Struikelen doen we allemaal. Soms is het - door de omstandigheden - bijna niet mogelijk om dan zonder hulp weer op te staan. Als we onze ogen op God gericht houden, helpt Hij ons weer overeind.
14 De HERE schraagt allen die vallen,
Hij richt alle gebogenen op.
15 Aller ogen wachten op U,
en Gij geeft hun te zijner tijd hun spijze;
16 Gij doet uw hand open
en verzadigt met welbehagen al wat leeft
Psalm 145:14-16 (NBG)
We zien hier dat God draagt en opricht en voedt. Dat doet Hij voor wie op Hem wachten.
God ondersteunt allen die vallen. Wanneer we struikelen omdat we iets niet hadden voorzien, omdat we in een val lopen, of soms zelfs omdat we dom zijn geweest, dan ondersteunt God ons.

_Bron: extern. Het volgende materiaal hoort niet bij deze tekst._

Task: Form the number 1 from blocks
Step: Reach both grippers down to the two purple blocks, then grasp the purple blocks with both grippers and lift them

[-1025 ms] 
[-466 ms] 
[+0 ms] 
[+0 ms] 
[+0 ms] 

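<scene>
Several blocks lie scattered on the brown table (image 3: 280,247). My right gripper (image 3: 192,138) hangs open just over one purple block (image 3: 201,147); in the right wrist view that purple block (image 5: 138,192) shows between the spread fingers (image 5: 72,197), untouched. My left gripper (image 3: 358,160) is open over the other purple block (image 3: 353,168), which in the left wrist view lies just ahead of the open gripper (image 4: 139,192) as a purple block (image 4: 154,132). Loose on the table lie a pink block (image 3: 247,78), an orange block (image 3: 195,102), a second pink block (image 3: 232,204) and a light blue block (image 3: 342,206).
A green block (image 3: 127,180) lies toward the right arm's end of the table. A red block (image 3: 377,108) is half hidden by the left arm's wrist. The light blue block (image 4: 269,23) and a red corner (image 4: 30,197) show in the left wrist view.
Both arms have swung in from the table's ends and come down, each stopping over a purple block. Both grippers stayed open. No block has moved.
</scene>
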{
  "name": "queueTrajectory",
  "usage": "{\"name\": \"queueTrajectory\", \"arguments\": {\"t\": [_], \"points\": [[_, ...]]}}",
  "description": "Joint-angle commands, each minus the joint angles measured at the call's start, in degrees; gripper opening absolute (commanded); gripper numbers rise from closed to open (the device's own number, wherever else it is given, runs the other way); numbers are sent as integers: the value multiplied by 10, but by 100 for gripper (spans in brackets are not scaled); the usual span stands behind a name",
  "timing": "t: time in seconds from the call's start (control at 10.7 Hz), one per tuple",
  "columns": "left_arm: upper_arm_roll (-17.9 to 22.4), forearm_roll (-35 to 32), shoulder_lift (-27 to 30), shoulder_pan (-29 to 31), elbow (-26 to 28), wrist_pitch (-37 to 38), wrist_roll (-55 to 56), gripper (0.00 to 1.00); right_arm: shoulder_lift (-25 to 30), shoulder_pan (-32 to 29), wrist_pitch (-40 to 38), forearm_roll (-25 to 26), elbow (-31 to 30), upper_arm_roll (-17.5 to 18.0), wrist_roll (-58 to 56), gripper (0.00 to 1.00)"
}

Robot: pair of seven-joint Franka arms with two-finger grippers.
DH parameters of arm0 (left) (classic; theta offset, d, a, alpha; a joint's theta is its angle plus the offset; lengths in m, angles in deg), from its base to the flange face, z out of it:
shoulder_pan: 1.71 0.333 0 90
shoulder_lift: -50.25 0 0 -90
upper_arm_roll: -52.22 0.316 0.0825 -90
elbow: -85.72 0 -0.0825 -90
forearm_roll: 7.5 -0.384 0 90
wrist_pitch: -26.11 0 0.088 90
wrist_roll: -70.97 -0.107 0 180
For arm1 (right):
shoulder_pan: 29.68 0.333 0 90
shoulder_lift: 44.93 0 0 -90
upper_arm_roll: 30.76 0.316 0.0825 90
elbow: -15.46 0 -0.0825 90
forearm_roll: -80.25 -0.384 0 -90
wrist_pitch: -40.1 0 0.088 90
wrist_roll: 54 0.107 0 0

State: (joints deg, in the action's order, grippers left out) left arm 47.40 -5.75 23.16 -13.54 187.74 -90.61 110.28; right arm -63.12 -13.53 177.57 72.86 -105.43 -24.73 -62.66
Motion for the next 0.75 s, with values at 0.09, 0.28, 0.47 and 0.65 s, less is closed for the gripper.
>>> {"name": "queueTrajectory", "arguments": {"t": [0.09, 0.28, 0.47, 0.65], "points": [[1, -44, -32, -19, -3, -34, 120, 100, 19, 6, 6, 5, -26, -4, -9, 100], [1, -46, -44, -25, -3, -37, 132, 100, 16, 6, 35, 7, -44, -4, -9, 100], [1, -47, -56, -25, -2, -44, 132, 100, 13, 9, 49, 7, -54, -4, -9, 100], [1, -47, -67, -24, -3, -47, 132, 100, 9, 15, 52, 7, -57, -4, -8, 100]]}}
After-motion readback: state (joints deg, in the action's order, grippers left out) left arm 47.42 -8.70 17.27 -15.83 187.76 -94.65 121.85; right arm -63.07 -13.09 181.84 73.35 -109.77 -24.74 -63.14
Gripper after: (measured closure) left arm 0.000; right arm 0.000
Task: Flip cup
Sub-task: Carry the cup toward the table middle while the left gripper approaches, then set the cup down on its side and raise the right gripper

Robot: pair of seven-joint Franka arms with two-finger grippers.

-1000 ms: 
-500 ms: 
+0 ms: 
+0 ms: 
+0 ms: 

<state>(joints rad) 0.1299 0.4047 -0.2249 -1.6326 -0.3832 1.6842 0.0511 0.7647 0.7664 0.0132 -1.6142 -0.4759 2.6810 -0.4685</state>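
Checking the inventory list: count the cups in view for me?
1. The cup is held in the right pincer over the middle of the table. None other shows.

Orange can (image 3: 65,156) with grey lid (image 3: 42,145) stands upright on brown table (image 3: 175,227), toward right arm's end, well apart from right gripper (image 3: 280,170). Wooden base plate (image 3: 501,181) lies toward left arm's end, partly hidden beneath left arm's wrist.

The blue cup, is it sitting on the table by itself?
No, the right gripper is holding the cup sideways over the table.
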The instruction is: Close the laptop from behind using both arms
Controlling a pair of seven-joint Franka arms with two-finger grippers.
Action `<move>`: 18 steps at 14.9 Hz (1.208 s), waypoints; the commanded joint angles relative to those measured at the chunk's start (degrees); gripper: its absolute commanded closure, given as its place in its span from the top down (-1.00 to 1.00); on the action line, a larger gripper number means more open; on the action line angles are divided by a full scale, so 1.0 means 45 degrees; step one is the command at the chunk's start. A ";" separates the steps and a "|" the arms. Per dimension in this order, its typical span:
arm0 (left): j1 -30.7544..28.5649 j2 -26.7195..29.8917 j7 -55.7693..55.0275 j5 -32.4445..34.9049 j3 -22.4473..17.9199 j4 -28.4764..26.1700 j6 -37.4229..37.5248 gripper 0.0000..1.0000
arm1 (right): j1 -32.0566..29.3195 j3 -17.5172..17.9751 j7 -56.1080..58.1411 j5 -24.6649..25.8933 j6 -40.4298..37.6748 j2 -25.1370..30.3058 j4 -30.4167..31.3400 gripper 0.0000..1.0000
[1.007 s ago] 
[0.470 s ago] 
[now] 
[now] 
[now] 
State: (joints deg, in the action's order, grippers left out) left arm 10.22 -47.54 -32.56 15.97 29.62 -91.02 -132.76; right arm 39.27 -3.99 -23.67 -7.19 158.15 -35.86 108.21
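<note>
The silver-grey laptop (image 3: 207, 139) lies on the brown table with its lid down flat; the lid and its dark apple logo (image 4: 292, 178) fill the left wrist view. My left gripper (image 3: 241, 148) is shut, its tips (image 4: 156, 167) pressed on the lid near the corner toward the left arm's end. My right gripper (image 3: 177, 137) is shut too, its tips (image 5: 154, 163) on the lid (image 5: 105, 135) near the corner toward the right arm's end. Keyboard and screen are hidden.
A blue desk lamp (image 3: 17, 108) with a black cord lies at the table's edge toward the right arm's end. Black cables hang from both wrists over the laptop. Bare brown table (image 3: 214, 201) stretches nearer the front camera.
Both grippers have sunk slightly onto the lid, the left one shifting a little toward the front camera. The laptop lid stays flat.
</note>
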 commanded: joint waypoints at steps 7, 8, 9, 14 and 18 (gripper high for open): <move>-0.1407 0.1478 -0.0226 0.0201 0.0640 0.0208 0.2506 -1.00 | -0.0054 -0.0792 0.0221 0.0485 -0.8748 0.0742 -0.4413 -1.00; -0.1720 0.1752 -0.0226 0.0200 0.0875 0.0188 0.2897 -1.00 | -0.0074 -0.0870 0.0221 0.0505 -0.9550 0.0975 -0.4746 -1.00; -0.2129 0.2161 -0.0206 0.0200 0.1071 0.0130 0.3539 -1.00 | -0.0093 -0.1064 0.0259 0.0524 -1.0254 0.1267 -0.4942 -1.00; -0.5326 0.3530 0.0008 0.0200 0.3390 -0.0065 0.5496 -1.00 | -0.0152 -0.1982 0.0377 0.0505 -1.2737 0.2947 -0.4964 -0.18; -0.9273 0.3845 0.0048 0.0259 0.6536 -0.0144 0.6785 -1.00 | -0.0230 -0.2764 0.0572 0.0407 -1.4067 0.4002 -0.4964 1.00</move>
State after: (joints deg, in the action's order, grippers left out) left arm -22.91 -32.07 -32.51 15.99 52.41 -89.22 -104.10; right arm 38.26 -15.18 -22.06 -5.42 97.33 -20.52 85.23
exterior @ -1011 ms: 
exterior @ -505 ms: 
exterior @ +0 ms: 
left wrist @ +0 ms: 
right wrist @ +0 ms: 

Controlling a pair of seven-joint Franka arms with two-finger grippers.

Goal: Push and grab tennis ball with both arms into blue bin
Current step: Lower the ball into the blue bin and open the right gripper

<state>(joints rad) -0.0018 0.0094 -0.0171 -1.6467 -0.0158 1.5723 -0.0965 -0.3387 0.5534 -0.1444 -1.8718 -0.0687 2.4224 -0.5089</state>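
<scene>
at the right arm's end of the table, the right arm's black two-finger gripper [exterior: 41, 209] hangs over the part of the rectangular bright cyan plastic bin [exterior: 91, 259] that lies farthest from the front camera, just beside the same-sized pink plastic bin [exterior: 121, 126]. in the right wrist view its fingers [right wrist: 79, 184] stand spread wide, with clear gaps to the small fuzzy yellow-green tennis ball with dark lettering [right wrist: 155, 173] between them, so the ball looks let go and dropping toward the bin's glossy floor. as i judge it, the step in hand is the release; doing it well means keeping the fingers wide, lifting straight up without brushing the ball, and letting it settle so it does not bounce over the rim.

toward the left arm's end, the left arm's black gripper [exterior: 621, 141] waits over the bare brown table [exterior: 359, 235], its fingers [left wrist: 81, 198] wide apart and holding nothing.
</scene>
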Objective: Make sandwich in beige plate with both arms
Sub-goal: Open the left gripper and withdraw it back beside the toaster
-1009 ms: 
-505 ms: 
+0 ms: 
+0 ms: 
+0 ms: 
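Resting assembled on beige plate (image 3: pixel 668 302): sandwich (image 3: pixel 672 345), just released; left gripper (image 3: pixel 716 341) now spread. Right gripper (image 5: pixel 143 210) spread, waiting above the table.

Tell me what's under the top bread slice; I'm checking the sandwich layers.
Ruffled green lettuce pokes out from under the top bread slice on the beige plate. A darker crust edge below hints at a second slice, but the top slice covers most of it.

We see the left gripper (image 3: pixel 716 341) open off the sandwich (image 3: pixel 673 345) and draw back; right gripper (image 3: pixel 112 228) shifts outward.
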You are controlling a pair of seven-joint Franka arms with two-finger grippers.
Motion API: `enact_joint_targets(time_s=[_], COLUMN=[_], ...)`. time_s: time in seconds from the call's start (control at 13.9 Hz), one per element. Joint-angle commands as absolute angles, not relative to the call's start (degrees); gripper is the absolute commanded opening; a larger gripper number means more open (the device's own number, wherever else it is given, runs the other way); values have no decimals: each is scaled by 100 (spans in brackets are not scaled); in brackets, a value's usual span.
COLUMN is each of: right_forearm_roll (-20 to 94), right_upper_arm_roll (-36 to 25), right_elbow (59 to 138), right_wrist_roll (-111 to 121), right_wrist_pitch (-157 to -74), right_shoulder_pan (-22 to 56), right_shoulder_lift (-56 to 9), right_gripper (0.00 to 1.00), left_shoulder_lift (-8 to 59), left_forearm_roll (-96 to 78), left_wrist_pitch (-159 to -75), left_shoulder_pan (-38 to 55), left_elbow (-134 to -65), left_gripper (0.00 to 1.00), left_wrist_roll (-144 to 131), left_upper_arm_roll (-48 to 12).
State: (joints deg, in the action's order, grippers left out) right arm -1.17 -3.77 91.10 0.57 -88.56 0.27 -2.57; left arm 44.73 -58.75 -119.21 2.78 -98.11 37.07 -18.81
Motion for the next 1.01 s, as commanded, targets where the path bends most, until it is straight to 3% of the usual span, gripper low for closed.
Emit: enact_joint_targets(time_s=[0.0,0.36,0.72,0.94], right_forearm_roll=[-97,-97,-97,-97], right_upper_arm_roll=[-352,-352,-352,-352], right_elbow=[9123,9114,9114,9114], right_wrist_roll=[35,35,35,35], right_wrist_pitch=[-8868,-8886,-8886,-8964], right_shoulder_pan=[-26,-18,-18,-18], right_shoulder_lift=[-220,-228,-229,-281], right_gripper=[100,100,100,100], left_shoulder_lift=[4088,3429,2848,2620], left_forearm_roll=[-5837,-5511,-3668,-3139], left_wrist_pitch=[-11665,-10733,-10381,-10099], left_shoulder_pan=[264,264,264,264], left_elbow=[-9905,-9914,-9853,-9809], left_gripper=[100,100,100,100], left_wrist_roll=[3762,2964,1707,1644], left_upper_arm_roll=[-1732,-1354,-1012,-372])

Zijn we gebogen door zorgen of door verdriet, door ziekte of door de ontdekking dat we zo beperkt zijn, dan wil God ons oprichten. Het geknakte riet verbreekt Hij niet (zie Psalm 42:3).
Onze ogen zijn op God gericht. We wachten op Hem. Beter gezegd: Wij verwachten het van Hem. In Psalm 104:27 staat: "Zij allen wachten op U, dat U hun voedsel geeft op zijn tijd".
Dit is hetzelfde als wat de Here Jezus ons leert in het Onze Vader, dat wij Hem vragen om ons dagelijks brood (zie Matteüs 6:11).
In vers 16 staat dat God ons draagt, opricht en voedt met welbehagen. Hij heeft er plezier in. De NBV-vertaling zegt dat God gul is. God is zó genadig, dat "Hij laat zijn zon opgaan over bozen en goeden en laat het regenen over rechtvaardigen en onrechtvaardigen" (Matteüs 5:45).
Wanneer we struikelen, gebukt gaan, voeding nodig hebben - eigenlijk voor alles wat we nodig hebben - mogen we zien op God en het van Hem verwachten.